Les officiers Voulet-Chanoine sont rattrapés à leur tour par leur terrible réputation, avec à leur trousse un délégué envoyé par la France pour prendre le commandement de la mission. Le duo fait tirer sur l’envoyé, avant de tomber eux-mêmes sous les balles des tirailleurs…
Etrangement, les Archives nationales d’outre-mer de la France ni celles du ministère de la Guerre n’évoquent le nom de Sarraounia. La bataille de Lougou est passée sous silence dans les documents historiques. Les archives consultées par des chercheurs révèlent seulement que la mission Voulet-Chanoine dut faire face à l’hostilité des villageois de Lougou (nommément cité dans les documents déposés) ainsi que les bourgades avoisinant Lougou et que « leur résistance acharnée coûta à la Mission 7 000 cartouches, 4 tués et 6 blessés ». Preuve sans doute que les combats furent violents, et pourtant les documents ne parlent ni de « bataille », ni de « Sarraounia »…

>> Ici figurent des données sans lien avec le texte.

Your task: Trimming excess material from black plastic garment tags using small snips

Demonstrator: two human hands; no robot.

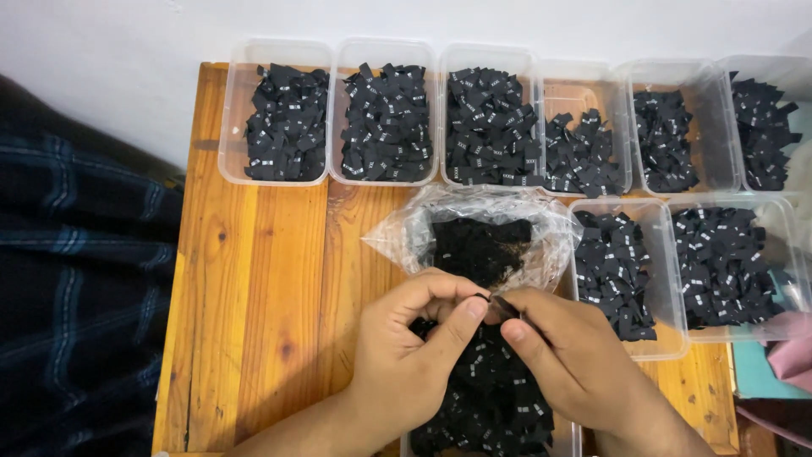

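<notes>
My left hand (414,347) and my right hand (567,355) meet at the fingertips over a pile of small black fabric labels (491,398) on the wooden table (262,322). Between the thumbs and forefingers both hands pinch one small black label (495,302). Just behind the hands lies an open clear plastic bag (482,224) with more black labels inside.
Several clear plastic tubs of black labels line the table's far edge (275,123) (387,123) (491,127) (584,140), with two more at the right (622,271) (727,267). A dark plaid cloth (76,271) lies left of the table. Pink fabric (791,355) shows at the right edge.
</notes>
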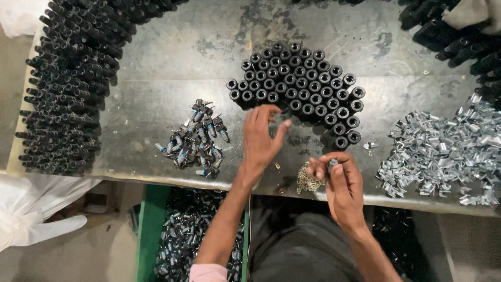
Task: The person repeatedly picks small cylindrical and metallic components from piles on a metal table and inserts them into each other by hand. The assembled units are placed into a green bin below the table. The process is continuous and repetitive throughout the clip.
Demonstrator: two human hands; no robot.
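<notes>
A dark, worn metal bench (pixel 172 68) fills most of the frame. Along its left edge, from upper left down to mid-left, lies a big heap of black cylindrical parts (pixel 68 89); more of the same dark parts (pixel 459 36) crowd the upper right corner. At mid-right spreads a pile of shiny silver metal clips (pixel 443 154). In the upper centre stands a tight cluster of upright black sleeves (pixel 302 89), their open ends facing up. Left of centre sits a smaller heap of dark keyed pieces with blue bands (pixel 195 141). Below the bench, at lower left, a green bin (pixel 148 230) holds more small parts.

The left hand (pixel 261 138) hovers at the cluster's lower edge, its grip apart, fingers spread and curled over nothing. The right hand (pixel 342 185), at lower centre-right, has its grip clamped on a small dark cylinder (pixel 332 163) pinched at the fingertips. Just beside it lies a little pile of brass-coloured bits (pixel 307 180).
</notes>
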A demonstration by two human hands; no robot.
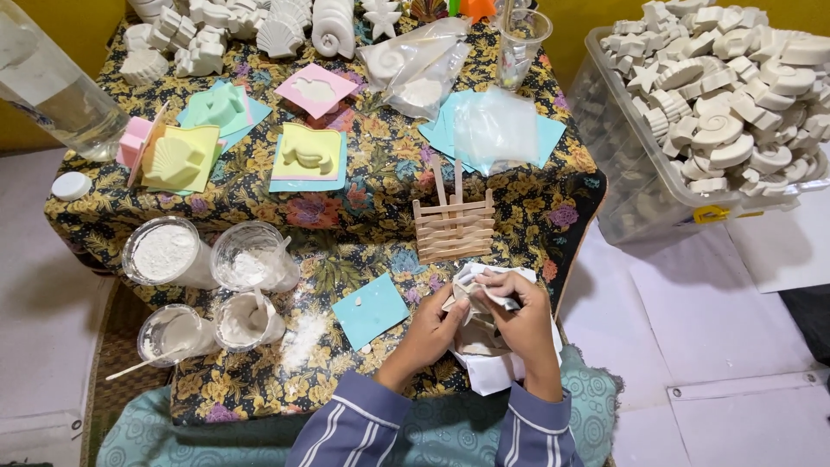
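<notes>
Low in the frame, left hand and right hand pinch a white mould; rough peeling could crack the cast inside.

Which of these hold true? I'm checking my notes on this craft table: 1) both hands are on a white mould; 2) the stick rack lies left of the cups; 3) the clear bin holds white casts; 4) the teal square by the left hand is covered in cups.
1) True: the left hand and right hand both grip a white flexible mould over white paper.
2) False: the wooden stick rack lies right of the plastic cups of white powder, just beyond the hands.
3) True: the clear plastic bin at right is heaped with white plaster casts.
4) False: the teal square bears only small white crumbs; the cups stand to its left.
</notes>
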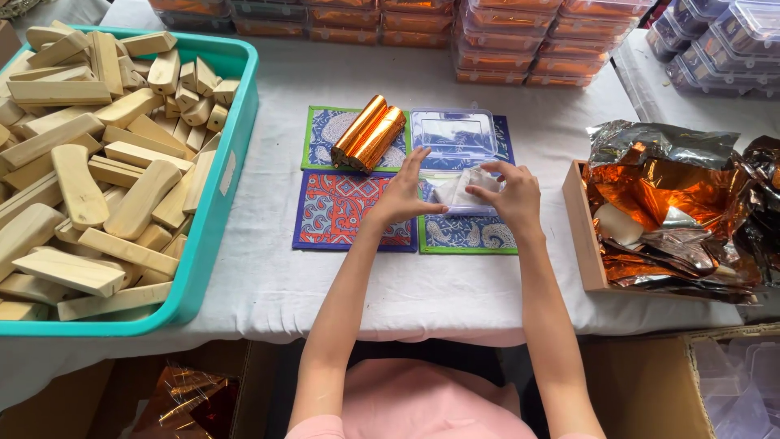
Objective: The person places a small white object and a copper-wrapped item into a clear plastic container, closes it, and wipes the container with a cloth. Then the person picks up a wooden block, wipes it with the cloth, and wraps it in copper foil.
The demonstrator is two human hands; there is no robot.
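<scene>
My left hand (400, 195) and right hand (505, 193) pinch a white wrapped piece (461, 189) between them, inside the clear plastic box (455, 142). I judge it light and soft; grip its ends.

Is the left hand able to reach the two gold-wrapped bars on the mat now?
Probably yes: the left hand lies just below the gold-wrapped bars, and only bare patterned mat shows between them.
</scene>
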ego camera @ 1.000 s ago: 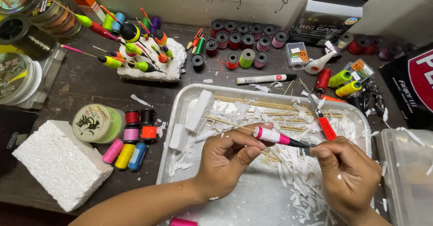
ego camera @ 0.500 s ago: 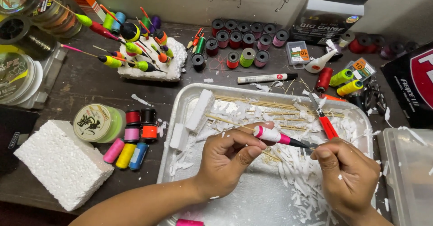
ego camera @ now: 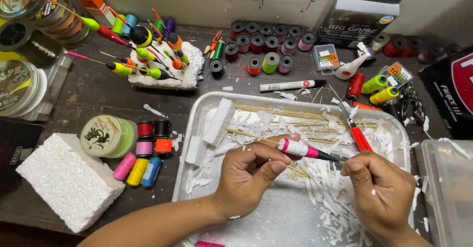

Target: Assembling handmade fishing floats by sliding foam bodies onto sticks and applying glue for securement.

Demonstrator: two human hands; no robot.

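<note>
Both hands work over a metal tray (ego camera: 197,123) of white foam shavings: the left hand (ego camera: 249,170) pinches a white-and-pink fishing float (ego camera: 298,149) by its body, the right hand (ego camera: 382,190) grips its dark stem beside a red-handled knife (ego camera: 358,136).

We see a metal tray (ego camera: 197,123) at the middle of the table (ego camera: 74,99), with foam shavings (ego camera: 335,197) and thin sticks (ego camera: 276,111) lying in it. Our left hand (ego camera: 246,175) and right hand (ego camera: 382,193) meet above the tray, a float (ego camera: 300,149) between them. Left of the tray lie thread spools (ego camera: 148,146), and further left a foam block (ego camera: 66,180). Behind the tray lies a marker (ego camera: 290,85), with a row of bobbins (ego camera: 268,35) behind it
</note>
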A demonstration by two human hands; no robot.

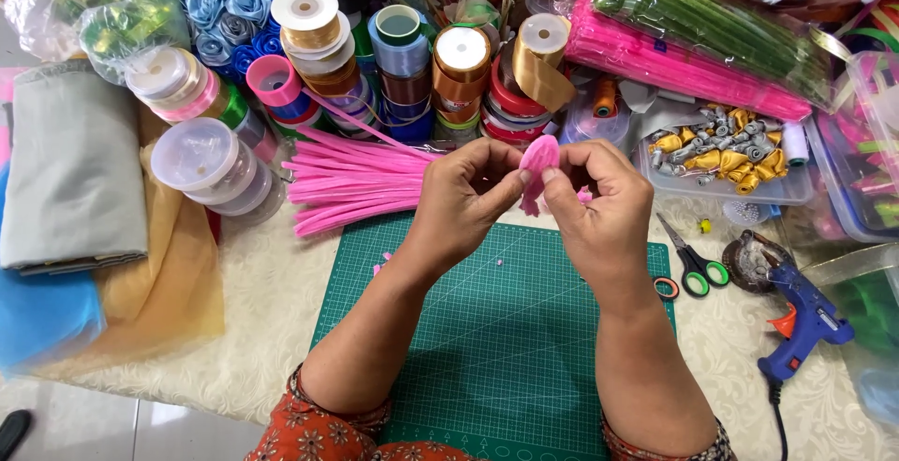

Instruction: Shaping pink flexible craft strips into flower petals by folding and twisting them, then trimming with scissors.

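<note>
A small pink petal-shaped piece (pixel 539 160) is being held up between the two hands, above the far edge of the green cutting mat (pixel 496 349). The left hand (pixel 465 197) is being kept nearly closed: its thumb and forefinger are being pressed together on the left edge of the pink piece, and the other fingers are being curled in toward the palm. The right hand (pixel 596 201) is being kept in a narrow pinch as well, with thumb and forefinger being closed on the lower right part of the same piece; the remaining fingers are being folded loosely. A little more pink material is being seen below and between the hands, but it is perhaps part of the same piece, because the fingers are hiding it. Both forearms are being rested over the mat, and some tiny pink scraps are being left on its surface. A bundle of pink chenille stems (pixel 351 180) is being kept just beyond the mat, to the left of the hands. Many ribbon spools (pixel 412 58) are being stacked behind it. Scissors with green handles (pixel 691 260) are being left near the right hand, at the right edge of the mat, and a blue glue gun (pixel 803 316) is being left further right, well apart from the hands. Folded cloths (pixel 70 166) are being piled at the far left.
</note>
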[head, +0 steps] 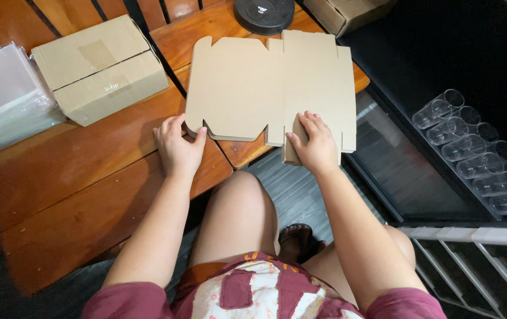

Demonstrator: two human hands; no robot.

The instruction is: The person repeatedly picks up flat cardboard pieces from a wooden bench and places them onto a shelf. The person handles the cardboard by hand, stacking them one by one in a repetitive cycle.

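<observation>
Cardboard lies flat in front of me: an unfolded die-cut box blank (pixel 265 82), tan, spread across the near end of the wooden table (pixel 76 177), its right part reaching past the table's corner and its lower flaps hanging over the edge above my knees.

My left hand (pixel 178 147) sits at the blank's lower left corner. The palm faces down on the wood, the wrist is straight, and the forearm runs up from my lap at a slight slant. The fingers are loosely curled, and thumb and forefinger pinch the small rounded tab at that corner, so this hand grips the sheet's edge.

My right hand (pixel 314 145) rests on the lower right flaps. The fingers are spread and pressed flat on the cardboard, the thumb tucked along the narrow flap that juts down toward me. It is open, pressing rather than clasping. That forearm comes in steeply from the lower right, elbow near my hip.

Beyond the blank, at the table's far end, is a round black disc (pixel 263 13). To the left stands 1 closed cardboard box (pixel 100 68), well apart from my hands, and further left a stack of clear plastic sheets (pixel 5 97). Another carton (pixel 348 12) sits at the top right. On the dark floor to my right lies a row of clear plastic cups (pixel 472 153) on their sides.
</observation>
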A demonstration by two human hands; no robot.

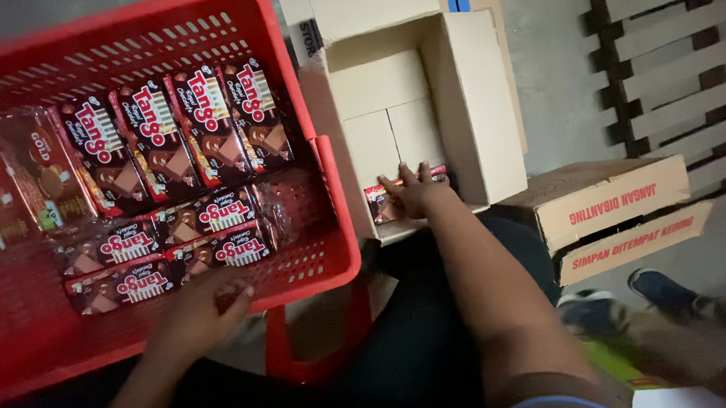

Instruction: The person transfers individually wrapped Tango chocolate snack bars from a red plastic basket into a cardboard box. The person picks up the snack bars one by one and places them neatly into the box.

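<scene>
The person's right hand [415, 192] lies flat with fingers spread on a red snack packet [383, 203] at the near bottom of the open cardboard box [472, 104], right of the red plastic basket [312, 141]. The left hand [202, 314] curls loosely at the basket's near edge, fingertips touching the nearest of the dark wafer packets [168, 154] in rows inside; whether it grips one is unclear.

A grey concrete floor [548, 85] carries an open cardboard box [472, 104], another carton [612, 199] and a wooden pallet [672, 56].
</scene>
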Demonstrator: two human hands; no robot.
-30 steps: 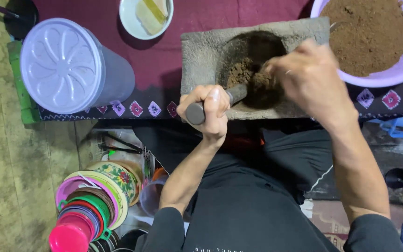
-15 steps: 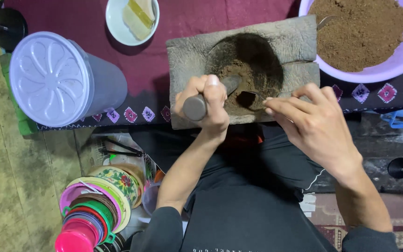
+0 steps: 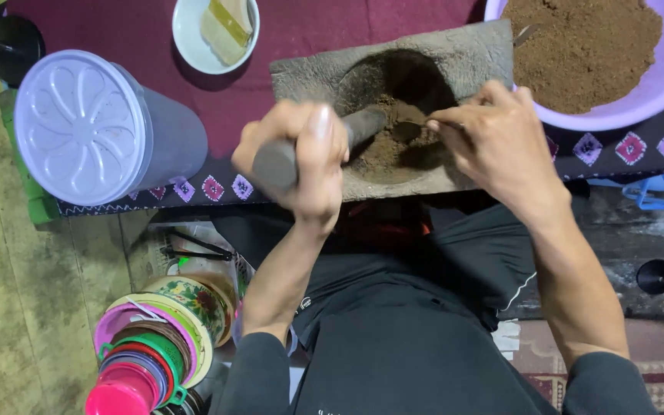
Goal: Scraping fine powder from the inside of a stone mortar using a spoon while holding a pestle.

Selon certains récits, la reine prit le maquis avec les autres guerriers de son royaume et continua de harceler le vainqueur le poussant à partir. Une autre version suggère que, prise au piège dans son palais encerclé par l’ennemi, la reine guerrière tourne en rond pendant des journées entières. Puis un jour, les portes du palais se sont ouvertes. Les témoins jurent d’avoir vu alors une panthère noire comme la nuit surgir du fond de la forteresse, sauter par-dessus les remparts avant de disparaître dans la forêt avoisinante.